Task:
Only the lines from the start of the data through the line with "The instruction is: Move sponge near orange" belong in the copy. Restate them word for word, minus the pictures.

Information supplied:

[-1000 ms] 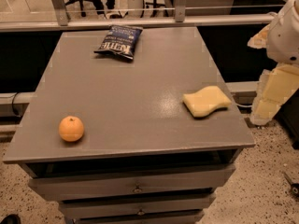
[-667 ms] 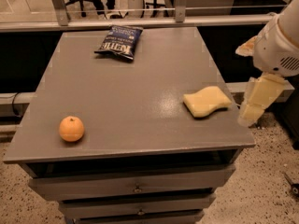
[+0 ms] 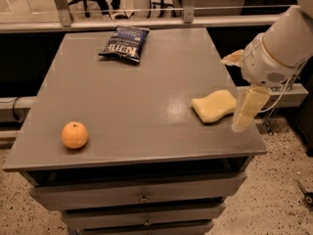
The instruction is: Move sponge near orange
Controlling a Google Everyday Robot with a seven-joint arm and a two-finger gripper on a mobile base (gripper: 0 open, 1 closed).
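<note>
The pale yellow sponge [image 3: 214, 105] lies flat near the right edge of the grey cabinet top [image 3: 137, 92]. The orange [image 3: 75, 135] sits near the front left corner, far from the sponge. My gripper [image 3: 245, 112] hangs from the white arm at the right. It points down just to the right of the sponge, over the table's right edge. It holds nothing.
A dark blue chip bag [image 3: 124, 43] lies at the back of the table. Drawers [image 3: 142, 198] front the cabinet below. A railing and office chairs stand behind.
The arm has swung left and forward from beyond the right edge. The gripper now hangs right beside the sponge. Sponge and orange have not moved.
</note>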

Written response:
[-1000 ms] 
[-667 ms] 
[+0 ms] 
The instruction is: Move sponge near orange

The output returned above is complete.